An 82-year-old male with a past medical history of prostate cancer status following radiation and brachytherapy presented with an acute onset of right facial droop and right hand jerky movements. According to the patient, he initially experienced involuntary jerky movements involving the right leg, which partially resolved soon afterwards. This was followed by flailing of the right arm that the patient had no control over. During the event, the patient was conversant and completely aware of what was going on. In addition, the patient's family reported a mild right-sided facial droop. He did not have any focal weakness other than right hand distal muscle weakness.
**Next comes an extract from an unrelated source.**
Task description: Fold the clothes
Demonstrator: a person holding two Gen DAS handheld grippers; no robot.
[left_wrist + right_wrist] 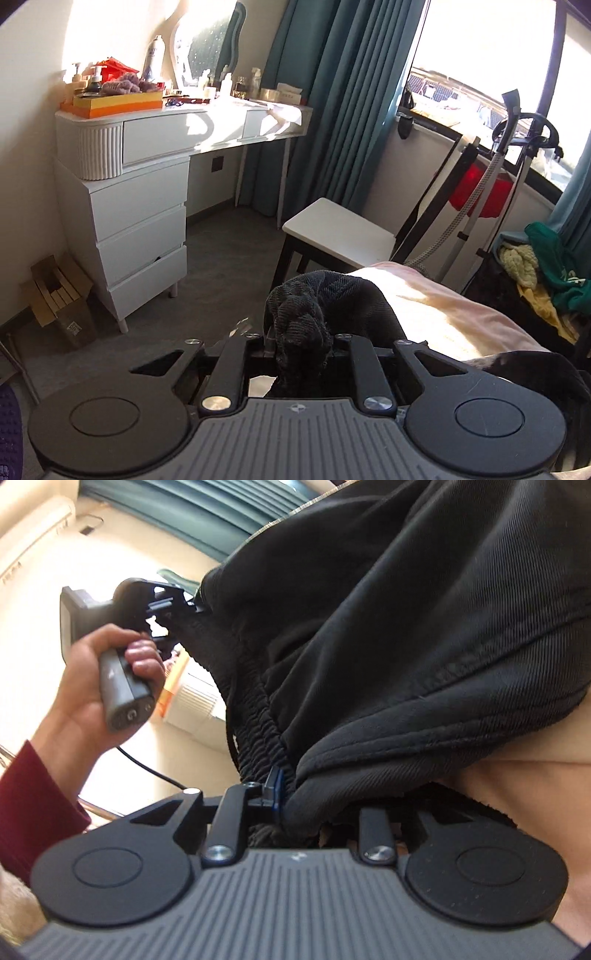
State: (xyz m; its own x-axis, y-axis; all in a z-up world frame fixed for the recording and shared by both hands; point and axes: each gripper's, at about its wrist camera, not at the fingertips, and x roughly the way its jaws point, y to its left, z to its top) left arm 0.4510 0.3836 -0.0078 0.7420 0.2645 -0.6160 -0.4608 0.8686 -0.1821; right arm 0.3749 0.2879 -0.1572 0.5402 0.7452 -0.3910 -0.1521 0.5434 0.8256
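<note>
A black garment with an elastic waistband [406,635] hangs between both grippers, held up in the air. My right gripper [295,805] is shut on its waistband edge; cloth covers the right finger. My left gripper [301,341] is shut on a bunched part of the same black garment [314,314]. In the right wrist view the left gripper [177,609] shows at upper left, held by a hand, pinching the waistband's other end. A pink bed cover [443,306] lies below and to the right.
A white dresser and vanity [140,206] with bottles stands at left. A white stool [340,232] is ahead. A garment steamer [517,155] and a pile of clothes [543,266] are at right. Teal curtains [332,92] hang by the window.
</note>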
In the emergency department, he was worked up for stroke/intracranial hemorrhage. A CT and MRI revealed a very small hemorrhage in the intraparenchymal area near the left ventricle. MRI/MRA of the brain showed a punctate hemorrhage in the lateral aspect of the left lateral ventricle atrium, which was thought to be a subacute punctate hemorrhage of uncertain etiology. Figures 1 and 2 demonstrate the exact location of the punctate hemorrhage from the selected MRI sequences. M1 and P2 vessels showed mild to moderate stenosis. No pathology could be found in the basal ganglia, thalamus, or subthalamic region. His electroencephalogram was normal, with no ictal or interictal spikes or discharge.

Fig. 1

Gradient echo sequence demonstrating the small punctate hemorrhage as an oval-shaped hyperintense lesion (red arrow) located adjacent to the left lateral ventricle atrium.

Fig. 2

Brain MRI (T2 sequence) demonstrating the small hemorrhagic lesion (arrow) lateral to the ventricle atrium.
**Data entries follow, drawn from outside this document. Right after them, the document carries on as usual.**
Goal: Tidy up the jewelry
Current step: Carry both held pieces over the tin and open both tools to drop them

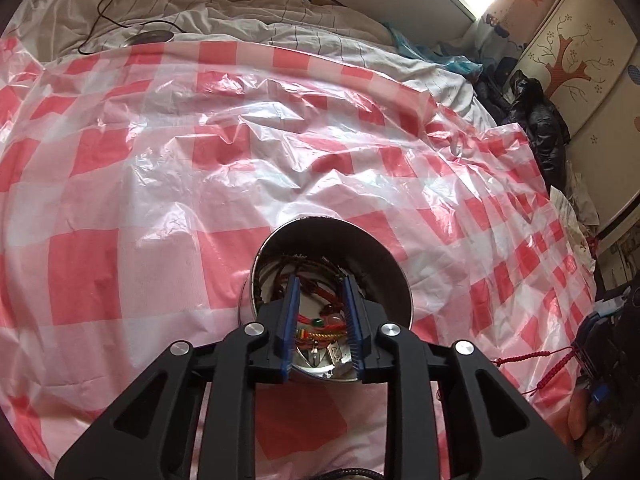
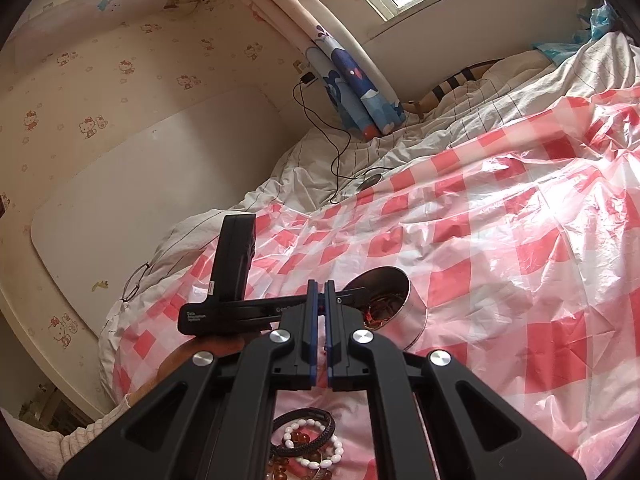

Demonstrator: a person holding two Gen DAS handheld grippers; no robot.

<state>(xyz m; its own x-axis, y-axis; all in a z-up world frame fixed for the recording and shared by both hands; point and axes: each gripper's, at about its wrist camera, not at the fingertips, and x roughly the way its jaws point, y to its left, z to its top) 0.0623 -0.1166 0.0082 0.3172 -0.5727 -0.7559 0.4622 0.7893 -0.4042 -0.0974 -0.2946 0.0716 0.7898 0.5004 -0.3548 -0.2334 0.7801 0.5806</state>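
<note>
Lettering "Data" marks the left gripper (image 2: 352, 294), jaws released over the tin (image 1: 332, 240); right gripper (image 2: 321, 292) clenched.

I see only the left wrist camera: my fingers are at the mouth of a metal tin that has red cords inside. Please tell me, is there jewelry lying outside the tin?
Observer: Yes. A white bead bracelet lies on the checked plastic sheet, just below the right gripper.
Operator: Is it alone there?
Observer: No. A black braided bracelet and some amber beads lie with it, overlapping.
Operator: Is the right gripper open, ready to take them?
Observer: No, its jaws are shut.
</note>
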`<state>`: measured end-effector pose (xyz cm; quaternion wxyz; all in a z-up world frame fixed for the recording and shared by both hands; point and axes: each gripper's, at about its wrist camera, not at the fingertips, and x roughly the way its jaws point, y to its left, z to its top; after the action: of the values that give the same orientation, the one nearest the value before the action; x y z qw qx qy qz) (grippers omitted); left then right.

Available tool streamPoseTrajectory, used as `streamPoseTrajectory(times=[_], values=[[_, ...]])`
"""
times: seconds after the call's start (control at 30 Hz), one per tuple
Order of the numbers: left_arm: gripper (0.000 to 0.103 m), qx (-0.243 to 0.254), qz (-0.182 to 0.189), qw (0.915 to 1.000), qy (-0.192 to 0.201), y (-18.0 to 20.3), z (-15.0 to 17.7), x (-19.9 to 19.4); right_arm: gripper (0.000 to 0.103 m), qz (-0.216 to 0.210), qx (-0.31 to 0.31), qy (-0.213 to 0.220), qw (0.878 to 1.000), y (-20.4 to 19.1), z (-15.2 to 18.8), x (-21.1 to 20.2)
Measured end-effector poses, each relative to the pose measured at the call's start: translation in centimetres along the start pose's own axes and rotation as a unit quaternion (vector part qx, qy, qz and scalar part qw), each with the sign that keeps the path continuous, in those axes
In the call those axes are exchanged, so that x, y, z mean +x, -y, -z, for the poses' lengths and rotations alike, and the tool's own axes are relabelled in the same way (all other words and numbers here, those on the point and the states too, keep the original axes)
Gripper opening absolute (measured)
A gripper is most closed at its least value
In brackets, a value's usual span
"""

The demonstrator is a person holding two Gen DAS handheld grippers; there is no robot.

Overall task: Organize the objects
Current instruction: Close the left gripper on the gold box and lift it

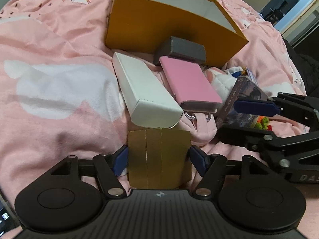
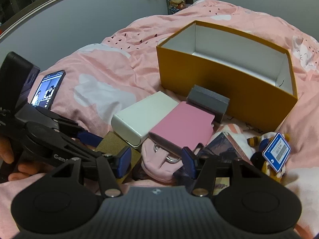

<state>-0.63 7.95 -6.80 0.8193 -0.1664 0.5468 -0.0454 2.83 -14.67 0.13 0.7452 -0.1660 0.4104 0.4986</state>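
You are working over a bed covered in a pink quilt, with a grey wall behind it. At far left of the right wrist view a phone lies on the quilt with its screen lit, well apart from the pile. Your left claw has its 2 pads at the sides of a gold box; the left pad touches it, the right pad looks just shy, so you seem to be gripping it or about to, and it does not look lifted yet. Just beyond it lies a white box, then a pink case leaning on a small grey box that sits against the orange bin's wall. Your right claw stands open over a pink pouch, holding nothing. To its right are a dark printed box and a plush toy with a blue tag. The orange bin shows only white walls inside, though its floor is partly hidden. Judged from that, nothing is packed yet and every item is left to move.
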Motion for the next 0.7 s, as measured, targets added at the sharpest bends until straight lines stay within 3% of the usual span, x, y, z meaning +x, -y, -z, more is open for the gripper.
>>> streamPoseTrajectory(times=[0.07, 0.23, 0.37, 0.57, 0.7], values=[[0.082, 0.001, -0.002, 1.0000, -0.002, 0.0, 0.0, 0.3, 0.059, 0.001, 0.000, 0.000, 1.000, 0.0, 0.0, 0.0], [0.064, 0.005, -0.002, 1.0000, 0.002, 0.4, 0.0, -1.4, 0.063, 0.005, 0.004, 0.003, 1.000, 0.3, 0.2, -0.2], [0.056, 0.016, -0.006, 0.9995, 0.026, 1.0, -0.1, -3.3, 0.062, -0.003, 0.005, -0.007, 1.000, 0.5, -0.2, 0.1], [0.054, 0.014, -0.014, 0.9943, 0.105, 0.6, -0.8, -7.5, 0.062, -0.030, 0.017, -0.015, 0.999, 1.2, -2.7, 0.2], [0.054, -0.007, -0.077, 0.9834, 0.164, -0.8, -1.9, -9.7, 0.058, -0.040, 0.022, -0.021, 0.999, 0.5, -5.1, 1.1]])
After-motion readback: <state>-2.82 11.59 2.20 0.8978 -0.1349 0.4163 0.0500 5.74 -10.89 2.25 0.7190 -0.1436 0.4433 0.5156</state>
Leviteracetam was initially started in the emergency room, but showed no improvement in his symptoms. The patient was then given haloperidol 2 mg, which was able to control the hyperkinetic movements. We reviewed the MRI with a radiologist in order to determine the presence of ischemic changes in the region of interest (STN and basal ganglia). However, there was no identifiable pathology. The patient's response to haloperidol was reassuring, and the patient was subsequently discharged. His symptoms had significantly improved 3 weeks after discharge, to an extent that the patient no longer required haloperidol.

Conclusion

In this patient, the infarcts in the frontal and parietal lobes may have induced changes in the firing patterns of the neural fibers being projected to the basal ganglia, reducing the excitatory inputs from the STN to the pars interna of the globus pallidus. This, in turn, disinhibited the thalamus and cortex and therefore resulting in the hyperkinetic movements experienced by the patient.
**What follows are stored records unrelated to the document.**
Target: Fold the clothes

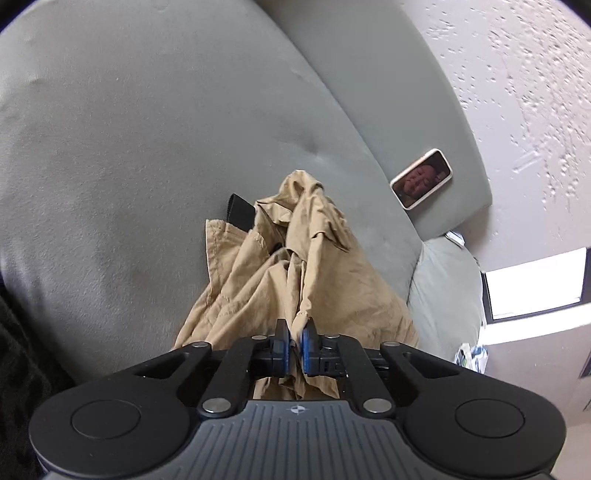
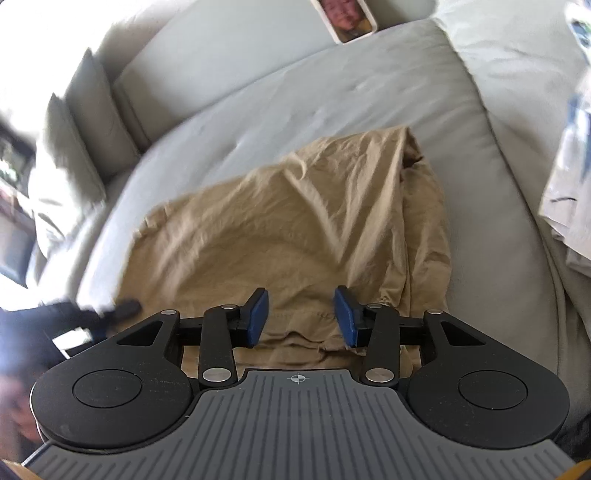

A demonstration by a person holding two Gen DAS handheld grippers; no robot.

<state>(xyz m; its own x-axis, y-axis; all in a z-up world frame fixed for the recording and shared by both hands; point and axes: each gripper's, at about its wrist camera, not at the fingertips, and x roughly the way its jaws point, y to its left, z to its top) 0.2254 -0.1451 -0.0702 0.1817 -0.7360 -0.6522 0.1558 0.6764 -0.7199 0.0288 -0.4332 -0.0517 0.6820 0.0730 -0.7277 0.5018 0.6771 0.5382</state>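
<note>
A crumpled tan garment lies on a grey sofa seat. My left gripper is shut on a bunched fold of its near edge, with the cloth pinched between the blue pads. In the right wrist view the same tan garment spreads wider across the seat cushion. My right gripper hovers open over its near hem, the pads well apart and nothing pressed between them. A dark blurred shape at the garment's left edge may be the other gripper.
A phone leans against the sofa back, seen again as a phone at the top edge. A black strap pokes out beside the garment. Pale clothes lie to the right, and grey pillows stand at the left.
</note>
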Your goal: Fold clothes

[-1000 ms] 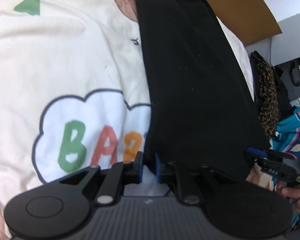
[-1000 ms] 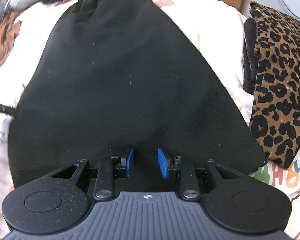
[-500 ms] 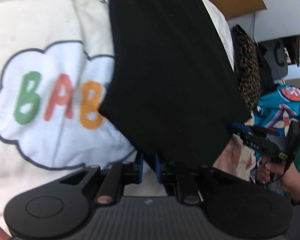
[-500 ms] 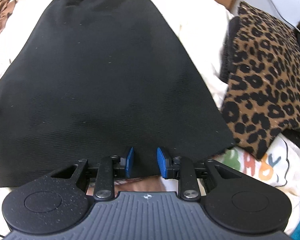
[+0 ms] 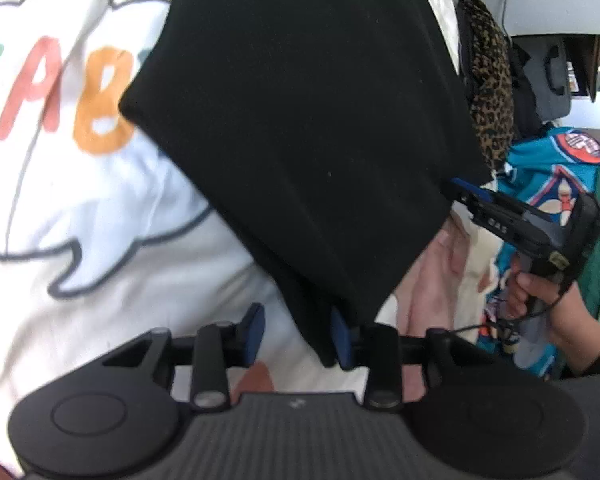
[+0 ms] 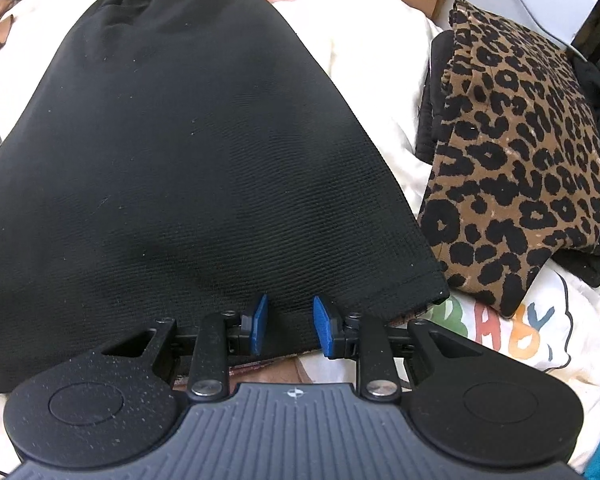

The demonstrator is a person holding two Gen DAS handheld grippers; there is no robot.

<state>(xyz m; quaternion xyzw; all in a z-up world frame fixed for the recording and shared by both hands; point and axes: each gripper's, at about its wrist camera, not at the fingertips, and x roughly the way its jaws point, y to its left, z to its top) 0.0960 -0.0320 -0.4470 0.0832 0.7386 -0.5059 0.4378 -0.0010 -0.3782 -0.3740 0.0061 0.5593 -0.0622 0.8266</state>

There is extensive data to support STN lesions as a cause of hemiballismus and choreoathetosis [2, 5]. Animal models reinforce the concept that lesions in the STN produce contralateral hemiballism. However, in multiple clinical case series, non-STN lesions have also been shown to cause hyperkinetic movements, especially in stroke patients [5]. Pathology of the incoming and outgoing fibers to and from the STN may manifest as hemiballismus, which may explain the few cases of frontal and parietal strokes (MCA distribution) that presented with hyperkinetic movements in rare case reports [1, 6]. However, the exact cortical circuit projecting into the basal ganglia is still not completely known. Our hypothesis is that the punctate hemorrhage in the left lateral ventricle lining in our patient may have affected the fibers in the basal ganglia leading to hemiballistic and choreoathetoid movements of the right side of the body.

Stroke-induced hyperkinetic disorders are symptomatically managed with neuroleptics and atypical antipsychotics [1, 3, 7]. Correspondingly, our patient showed a marked improvement in his symptoms after being administered haloperidol.